(Problem requirements): Beginning with the line that contains "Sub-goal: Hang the" in the material below, print each line exactly until the line that contains "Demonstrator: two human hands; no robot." has been printed, then stop.

# # # #

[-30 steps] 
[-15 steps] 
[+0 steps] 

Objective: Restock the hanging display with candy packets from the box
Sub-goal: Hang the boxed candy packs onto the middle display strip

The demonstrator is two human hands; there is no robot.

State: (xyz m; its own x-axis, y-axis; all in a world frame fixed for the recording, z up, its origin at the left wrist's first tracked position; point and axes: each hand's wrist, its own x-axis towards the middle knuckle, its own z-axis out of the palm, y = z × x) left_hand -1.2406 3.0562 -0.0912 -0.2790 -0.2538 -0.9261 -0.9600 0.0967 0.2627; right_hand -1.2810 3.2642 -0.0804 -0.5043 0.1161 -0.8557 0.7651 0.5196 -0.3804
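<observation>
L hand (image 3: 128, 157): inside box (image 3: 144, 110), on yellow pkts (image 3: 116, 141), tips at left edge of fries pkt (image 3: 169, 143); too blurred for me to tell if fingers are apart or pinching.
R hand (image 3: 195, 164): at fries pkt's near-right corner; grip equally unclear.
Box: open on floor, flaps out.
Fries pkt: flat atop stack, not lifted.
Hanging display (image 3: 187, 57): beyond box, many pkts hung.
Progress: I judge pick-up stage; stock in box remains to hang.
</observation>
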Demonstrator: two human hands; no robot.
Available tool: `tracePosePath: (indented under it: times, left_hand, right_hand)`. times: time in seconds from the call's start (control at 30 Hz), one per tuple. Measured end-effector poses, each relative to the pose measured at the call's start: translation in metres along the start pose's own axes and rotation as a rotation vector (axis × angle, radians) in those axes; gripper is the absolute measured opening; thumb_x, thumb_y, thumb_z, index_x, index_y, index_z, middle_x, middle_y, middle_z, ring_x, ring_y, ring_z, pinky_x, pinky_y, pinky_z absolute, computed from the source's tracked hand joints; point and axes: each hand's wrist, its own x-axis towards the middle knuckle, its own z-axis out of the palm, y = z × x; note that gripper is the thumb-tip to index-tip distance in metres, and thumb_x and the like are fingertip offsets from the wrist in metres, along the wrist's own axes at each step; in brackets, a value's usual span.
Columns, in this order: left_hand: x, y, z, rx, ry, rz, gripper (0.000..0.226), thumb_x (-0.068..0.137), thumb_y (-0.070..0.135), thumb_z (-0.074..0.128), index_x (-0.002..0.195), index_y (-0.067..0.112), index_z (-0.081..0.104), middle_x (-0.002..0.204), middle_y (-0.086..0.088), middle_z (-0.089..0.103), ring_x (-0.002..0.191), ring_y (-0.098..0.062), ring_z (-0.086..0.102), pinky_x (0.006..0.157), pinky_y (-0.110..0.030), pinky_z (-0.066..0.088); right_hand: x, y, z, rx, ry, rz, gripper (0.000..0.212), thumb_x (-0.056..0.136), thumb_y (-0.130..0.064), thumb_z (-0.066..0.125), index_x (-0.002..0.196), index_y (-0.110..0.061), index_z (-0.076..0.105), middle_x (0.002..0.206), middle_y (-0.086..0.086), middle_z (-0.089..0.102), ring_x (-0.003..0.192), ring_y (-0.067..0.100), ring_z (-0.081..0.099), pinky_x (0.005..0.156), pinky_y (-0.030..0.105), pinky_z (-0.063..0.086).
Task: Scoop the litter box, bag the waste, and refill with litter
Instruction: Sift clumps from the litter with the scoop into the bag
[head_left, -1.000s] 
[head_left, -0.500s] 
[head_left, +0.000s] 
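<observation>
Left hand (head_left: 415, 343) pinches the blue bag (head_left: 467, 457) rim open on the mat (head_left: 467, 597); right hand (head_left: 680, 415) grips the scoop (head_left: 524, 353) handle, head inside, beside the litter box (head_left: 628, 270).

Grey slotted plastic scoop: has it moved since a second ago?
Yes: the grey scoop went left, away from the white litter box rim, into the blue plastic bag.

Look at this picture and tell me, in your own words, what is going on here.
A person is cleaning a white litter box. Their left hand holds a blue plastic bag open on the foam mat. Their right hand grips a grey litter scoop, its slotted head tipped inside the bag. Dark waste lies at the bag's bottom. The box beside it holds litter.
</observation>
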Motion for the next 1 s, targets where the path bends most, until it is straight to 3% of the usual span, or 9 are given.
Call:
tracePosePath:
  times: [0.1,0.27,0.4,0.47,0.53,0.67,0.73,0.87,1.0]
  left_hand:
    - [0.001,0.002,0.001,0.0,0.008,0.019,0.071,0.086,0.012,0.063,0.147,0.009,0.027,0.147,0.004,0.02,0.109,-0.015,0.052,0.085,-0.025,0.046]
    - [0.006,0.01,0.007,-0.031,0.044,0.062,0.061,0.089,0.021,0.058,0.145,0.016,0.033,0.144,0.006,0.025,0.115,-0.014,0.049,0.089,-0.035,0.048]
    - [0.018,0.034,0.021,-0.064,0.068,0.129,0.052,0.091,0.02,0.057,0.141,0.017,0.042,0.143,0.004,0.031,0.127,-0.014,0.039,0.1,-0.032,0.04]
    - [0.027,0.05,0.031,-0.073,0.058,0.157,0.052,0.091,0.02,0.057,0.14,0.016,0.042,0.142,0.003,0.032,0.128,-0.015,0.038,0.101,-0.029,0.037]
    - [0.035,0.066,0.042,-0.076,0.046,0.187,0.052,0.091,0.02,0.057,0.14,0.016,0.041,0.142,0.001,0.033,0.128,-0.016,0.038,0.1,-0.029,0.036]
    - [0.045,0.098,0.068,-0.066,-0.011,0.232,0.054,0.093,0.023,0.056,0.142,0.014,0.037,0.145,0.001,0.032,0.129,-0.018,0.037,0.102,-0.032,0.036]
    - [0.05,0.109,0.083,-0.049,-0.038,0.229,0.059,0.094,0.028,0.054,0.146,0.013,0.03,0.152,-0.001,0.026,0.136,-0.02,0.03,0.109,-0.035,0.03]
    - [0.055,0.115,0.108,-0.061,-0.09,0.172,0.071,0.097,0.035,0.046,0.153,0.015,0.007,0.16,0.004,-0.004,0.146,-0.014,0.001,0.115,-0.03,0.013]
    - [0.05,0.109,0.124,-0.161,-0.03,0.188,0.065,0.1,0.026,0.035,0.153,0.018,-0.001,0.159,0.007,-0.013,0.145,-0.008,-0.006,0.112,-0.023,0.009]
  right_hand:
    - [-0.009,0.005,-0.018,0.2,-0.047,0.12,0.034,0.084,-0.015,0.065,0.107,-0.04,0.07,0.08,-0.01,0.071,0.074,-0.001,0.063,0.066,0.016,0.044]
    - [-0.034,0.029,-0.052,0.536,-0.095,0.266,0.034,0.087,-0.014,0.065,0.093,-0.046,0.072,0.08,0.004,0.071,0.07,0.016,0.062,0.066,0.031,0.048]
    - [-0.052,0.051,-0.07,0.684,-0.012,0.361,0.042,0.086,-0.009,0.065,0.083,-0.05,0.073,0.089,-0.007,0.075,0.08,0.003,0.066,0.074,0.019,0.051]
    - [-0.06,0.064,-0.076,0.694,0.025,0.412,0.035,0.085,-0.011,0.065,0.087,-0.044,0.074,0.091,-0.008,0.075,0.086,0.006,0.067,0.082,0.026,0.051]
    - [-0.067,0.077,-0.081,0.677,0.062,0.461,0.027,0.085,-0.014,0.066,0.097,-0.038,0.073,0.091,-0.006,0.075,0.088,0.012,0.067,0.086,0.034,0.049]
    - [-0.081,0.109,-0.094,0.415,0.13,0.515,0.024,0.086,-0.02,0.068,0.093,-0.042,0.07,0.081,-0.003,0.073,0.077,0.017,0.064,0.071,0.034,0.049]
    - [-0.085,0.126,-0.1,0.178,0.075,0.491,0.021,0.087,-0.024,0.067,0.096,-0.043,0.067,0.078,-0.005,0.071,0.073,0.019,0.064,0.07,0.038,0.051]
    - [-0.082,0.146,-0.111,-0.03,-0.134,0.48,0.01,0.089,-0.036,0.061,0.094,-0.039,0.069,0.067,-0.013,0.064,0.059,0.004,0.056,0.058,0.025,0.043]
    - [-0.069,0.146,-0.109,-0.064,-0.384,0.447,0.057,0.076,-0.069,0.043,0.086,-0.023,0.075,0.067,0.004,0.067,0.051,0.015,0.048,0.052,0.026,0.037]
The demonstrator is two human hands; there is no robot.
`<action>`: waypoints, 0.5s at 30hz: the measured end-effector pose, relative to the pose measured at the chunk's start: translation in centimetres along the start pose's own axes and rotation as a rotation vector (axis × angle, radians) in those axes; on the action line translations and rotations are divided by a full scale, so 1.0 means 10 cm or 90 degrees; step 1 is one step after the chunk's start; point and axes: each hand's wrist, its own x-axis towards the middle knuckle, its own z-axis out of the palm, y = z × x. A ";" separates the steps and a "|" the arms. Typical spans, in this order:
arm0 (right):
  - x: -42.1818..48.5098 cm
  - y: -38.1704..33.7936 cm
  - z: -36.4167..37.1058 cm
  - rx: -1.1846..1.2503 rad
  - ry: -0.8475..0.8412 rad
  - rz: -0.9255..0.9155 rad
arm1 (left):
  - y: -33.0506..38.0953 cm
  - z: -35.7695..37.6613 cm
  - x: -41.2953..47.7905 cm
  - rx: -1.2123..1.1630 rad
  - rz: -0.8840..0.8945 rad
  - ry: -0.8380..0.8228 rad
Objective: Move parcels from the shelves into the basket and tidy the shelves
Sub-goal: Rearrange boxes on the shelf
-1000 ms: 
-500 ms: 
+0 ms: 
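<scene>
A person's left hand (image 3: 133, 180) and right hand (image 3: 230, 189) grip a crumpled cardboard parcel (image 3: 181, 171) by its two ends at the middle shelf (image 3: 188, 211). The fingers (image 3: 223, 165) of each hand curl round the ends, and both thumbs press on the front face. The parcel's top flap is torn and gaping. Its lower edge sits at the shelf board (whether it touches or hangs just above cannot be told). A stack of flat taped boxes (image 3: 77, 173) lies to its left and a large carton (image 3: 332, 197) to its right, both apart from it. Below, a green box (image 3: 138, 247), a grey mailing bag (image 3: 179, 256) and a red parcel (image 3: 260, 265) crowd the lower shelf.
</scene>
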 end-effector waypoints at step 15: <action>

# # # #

(Result of this task):
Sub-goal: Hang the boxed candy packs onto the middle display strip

The demonstrator is two human hands; there is no robot.

State: (xyz m; its own x-axis, y-axis; all in a world frame fixed for the recording, z up, its origin at the left wrist's first tracked position; point and axes: each hand's wrist, its own x-axis towards the middle knuckle, its own z-axis out of the palm, y = z × x) left_hand -1.2406 3.0562 -0.0912 -0.2790 -0.2538 -0.9261 -0.9600 0.0967 0.2627; right_hand -1.2810 3.2642 -0.0804 -0.5043 0.1161 -0.8557 0.7651 0.5196 -0.3804
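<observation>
L hand (image 3: 128, 157): inside box (image 3: 144, 110), on yellow pkts (image 3: 116, 141), tips at left edge of fries pkt (image 3: 169, 143); too blurred for me to tell if fingers are apart or pinching.
R hand (image 3: 195, 164): at fries pkt's near-right corner; grip equally unclear.
Box: open on floor, flaps out.
Fries pkt: flat atop stack, not lifted.
Hanging display (image 3: 187, 57): beyond box, many pkts hung.
Progress: I judge pick-up stage; stock in box remains to hang.
</observation>
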Demonstrator: two human hands; no robot.

No further work is required for this exercise.